Des milliers de partisans et détracteurs du président sud-coréen déchu Yoon Suk Yeol bravent la neige dimanche à Séoul, à la veille de l'expiration d'un mandat d'arrêt émis contre lui pour sa tentative ratée d'imposer la loi martiale début décembre.

Devant sa résidence, des soutiens de l'ex-procureur vedette sont venus en nombre pour réclamer l'annulation de sa destitution par le Parlement, ont constaté des journalistes de l'AFP, malgré le froid et le manteau blanc qui a recouvert la capitale pendant la nuit.

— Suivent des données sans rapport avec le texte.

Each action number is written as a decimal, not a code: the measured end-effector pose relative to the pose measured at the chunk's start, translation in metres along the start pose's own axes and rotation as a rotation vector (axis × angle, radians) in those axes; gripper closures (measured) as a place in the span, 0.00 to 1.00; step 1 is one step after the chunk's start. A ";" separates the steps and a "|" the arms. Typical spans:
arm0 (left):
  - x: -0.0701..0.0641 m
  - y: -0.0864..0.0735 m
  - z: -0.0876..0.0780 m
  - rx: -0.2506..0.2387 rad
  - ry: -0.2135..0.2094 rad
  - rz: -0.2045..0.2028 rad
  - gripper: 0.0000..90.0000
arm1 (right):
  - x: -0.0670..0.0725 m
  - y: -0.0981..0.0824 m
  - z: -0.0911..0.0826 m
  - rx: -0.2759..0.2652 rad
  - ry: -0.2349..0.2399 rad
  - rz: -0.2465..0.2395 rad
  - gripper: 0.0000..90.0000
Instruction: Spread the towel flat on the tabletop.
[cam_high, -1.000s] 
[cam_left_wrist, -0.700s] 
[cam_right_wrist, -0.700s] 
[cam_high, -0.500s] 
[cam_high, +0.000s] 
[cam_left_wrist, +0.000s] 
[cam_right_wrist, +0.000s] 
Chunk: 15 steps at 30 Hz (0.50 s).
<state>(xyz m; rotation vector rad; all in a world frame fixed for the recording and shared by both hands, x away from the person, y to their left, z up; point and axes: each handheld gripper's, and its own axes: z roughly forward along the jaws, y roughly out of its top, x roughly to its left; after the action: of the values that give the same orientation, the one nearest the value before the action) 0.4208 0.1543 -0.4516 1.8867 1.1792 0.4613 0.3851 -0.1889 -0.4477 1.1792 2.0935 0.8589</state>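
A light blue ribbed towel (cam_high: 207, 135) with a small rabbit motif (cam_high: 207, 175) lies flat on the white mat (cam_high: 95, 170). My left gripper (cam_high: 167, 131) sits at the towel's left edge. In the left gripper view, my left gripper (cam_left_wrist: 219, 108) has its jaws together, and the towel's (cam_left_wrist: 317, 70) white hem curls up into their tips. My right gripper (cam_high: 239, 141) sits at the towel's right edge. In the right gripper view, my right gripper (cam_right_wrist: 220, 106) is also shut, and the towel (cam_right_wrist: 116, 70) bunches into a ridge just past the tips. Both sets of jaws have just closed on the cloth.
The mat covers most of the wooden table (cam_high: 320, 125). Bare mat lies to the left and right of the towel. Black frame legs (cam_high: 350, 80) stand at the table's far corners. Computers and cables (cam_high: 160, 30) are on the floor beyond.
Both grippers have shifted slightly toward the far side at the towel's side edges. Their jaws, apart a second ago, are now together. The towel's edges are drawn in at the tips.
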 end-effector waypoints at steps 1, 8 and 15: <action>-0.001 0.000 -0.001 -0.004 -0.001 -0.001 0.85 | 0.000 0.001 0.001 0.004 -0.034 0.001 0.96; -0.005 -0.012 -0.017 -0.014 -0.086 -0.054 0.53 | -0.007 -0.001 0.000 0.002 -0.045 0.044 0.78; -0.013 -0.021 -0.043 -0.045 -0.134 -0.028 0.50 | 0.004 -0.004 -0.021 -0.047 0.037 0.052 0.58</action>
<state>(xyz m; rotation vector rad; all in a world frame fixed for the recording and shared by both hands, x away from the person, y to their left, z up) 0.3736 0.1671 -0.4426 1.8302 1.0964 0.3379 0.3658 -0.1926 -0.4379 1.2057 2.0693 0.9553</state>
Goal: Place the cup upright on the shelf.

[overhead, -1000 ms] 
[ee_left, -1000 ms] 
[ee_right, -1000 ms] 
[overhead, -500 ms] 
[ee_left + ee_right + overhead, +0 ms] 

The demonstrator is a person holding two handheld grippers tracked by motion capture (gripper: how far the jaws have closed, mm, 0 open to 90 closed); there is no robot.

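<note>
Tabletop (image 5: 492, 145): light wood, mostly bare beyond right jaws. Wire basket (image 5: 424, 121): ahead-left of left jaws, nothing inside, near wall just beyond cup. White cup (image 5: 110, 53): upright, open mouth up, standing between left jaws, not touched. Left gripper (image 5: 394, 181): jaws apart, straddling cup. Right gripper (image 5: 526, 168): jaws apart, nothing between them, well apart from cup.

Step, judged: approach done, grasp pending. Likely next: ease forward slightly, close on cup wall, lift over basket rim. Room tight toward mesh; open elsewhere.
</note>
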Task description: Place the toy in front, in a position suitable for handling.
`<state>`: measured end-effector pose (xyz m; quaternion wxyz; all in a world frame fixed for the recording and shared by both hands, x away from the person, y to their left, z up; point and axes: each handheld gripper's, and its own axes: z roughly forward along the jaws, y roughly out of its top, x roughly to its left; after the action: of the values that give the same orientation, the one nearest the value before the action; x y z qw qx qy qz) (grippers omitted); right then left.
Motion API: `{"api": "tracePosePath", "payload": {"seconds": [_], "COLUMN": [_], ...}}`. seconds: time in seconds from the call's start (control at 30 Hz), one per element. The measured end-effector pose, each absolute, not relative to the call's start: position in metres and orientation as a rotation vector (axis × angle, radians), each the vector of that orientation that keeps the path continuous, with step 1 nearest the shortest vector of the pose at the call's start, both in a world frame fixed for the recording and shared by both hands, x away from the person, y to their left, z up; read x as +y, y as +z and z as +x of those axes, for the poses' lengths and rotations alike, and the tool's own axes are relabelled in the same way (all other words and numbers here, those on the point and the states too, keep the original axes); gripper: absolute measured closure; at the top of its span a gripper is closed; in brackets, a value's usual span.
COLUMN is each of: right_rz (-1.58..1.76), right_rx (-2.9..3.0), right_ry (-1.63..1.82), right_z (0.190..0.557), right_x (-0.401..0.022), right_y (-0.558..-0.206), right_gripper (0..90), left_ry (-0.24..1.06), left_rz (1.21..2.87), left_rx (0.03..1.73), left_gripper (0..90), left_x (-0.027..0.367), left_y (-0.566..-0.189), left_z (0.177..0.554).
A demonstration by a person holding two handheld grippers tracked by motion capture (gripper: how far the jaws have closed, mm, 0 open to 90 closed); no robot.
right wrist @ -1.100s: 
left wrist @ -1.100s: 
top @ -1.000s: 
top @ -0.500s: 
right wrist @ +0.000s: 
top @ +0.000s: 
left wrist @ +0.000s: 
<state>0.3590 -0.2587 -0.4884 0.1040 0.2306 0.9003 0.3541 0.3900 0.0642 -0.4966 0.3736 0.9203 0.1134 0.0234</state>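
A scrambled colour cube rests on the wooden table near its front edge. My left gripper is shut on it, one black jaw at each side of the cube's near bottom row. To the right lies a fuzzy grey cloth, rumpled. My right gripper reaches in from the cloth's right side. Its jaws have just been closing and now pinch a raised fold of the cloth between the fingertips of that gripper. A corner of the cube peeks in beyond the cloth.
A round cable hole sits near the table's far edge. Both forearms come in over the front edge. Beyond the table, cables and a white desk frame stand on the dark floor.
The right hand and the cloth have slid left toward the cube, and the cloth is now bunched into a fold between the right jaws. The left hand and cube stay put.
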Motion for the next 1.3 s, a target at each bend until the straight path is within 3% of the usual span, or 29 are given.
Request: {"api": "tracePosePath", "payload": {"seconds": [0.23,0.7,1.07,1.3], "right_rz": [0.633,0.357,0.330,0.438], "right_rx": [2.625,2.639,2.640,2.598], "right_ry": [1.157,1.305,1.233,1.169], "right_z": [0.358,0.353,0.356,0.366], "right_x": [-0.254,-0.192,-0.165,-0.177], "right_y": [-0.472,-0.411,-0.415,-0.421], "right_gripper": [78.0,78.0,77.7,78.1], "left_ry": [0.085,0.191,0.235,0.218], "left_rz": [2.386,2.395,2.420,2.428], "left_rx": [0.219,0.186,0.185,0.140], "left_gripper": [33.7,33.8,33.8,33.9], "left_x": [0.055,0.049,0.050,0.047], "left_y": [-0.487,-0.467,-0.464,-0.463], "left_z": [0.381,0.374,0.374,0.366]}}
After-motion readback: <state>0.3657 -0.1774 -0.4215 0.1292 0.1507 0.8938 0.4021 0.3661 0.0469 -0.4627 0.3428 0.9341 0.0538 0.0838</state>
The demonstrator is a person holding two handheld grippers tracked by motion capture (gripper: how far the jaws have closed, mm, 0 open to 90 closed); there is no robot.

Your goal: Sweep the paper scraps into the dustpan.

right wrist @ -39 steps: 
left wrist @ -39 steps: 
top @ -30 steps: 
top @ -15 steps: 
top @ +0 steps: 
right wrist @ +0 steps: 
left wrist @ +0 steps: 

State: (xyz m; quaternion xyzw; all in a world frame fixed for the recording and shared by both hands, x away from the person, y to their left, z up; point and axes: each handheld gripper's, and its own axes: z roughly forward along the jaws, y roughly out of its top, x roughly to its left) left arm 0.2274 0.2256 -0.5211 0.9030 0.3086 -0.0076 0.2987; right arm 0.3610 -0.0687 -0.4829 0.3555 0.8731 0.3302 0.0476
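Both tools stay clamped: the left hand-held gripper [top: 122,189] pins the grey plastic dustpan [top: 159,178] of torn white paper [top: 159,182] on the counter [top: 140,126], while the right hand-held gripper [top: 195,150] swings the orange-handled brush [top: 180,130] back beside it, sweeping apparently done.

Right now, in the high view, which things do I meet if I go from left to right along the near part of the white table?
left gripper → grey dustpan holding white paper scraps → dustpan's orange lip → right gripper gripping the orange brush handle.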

"J'ai traversé la guerre et des températures de -20 degrés dans la neige pour me battre (...). Cette neige, ce n'est rien", dit à l'AFP Park Young-chul, affirmant que la "guerre est de nouveau là".

Les opposants à M. Yoon, eux, exigent son arrestation, après un premier essai infructueux des enquêteurs mis en échec vendredi par la garde présidentielle.

"J'ai quitté mon emploi pour venir protéger notre pays et la démocratie. J'habite à deux heures d'ici et aller aux manifestations puis repartir, c'était trop", déclare à l'AFP Lee Jin-ah, 28 ans.

"La neige, ce n'est rien (...), on sera quand même là", poursuit l'ancienne employée d'un café, qui a passé la nuit près du domicile de Yoon Suk Yeol.

Les enquêteurs ont jusqu'à la dernière seconde lundi (16h00 en Suisse lundi) pour exécuter le mandat d'arrêt émis contre lui afin de le forcer à répondre aux questions sur sa brève imposition de la loi martiale. Ils avaient assuré que l'ordre serait appliqué dans ce délai.

Présent à son procès ?

M. Yoon, 64 ans, est sous le coup de plusieurs enquêtes dont pour "rébellion", accusé d'avoir fait vaciller la jeune démocratie sud-coréenne avec son coup de force dans la nuit du 3 au 4 décembre, qui a ravivé le douloureux souvenir de la dictature militaire.

Au Parlement cerné par des soldats, un nombre suffisant de députés avait réussi à voter une motion exigeant la levée de l'état d'exception. Sous la pression des élus, de milliers de manifestants et contraint par la Constitution, Yoon Suk Yeol avait dû obtempérer quelques heures après sa mesure choc.

Selon un rapport du parquet consulté dimanche par l'AFP, il avait, avant d'annoncer sa décision à la télévision, ignoré les désaccords du Premier ministre d'alors, du ministre des Affaires étrangères et de celui des Finances, Choi Sang-mok, actuellement président intérimaire.

Le 14 décembre, l'Assemblée nationale a adopté une motion de destitution contre M. Yoon, entraînant sa suspension immédiate. Il reste cependant officiellement le président titulaire en attendant que la Cour constitutionnelle se prononce sur son cas, d'ici à la mi-juin.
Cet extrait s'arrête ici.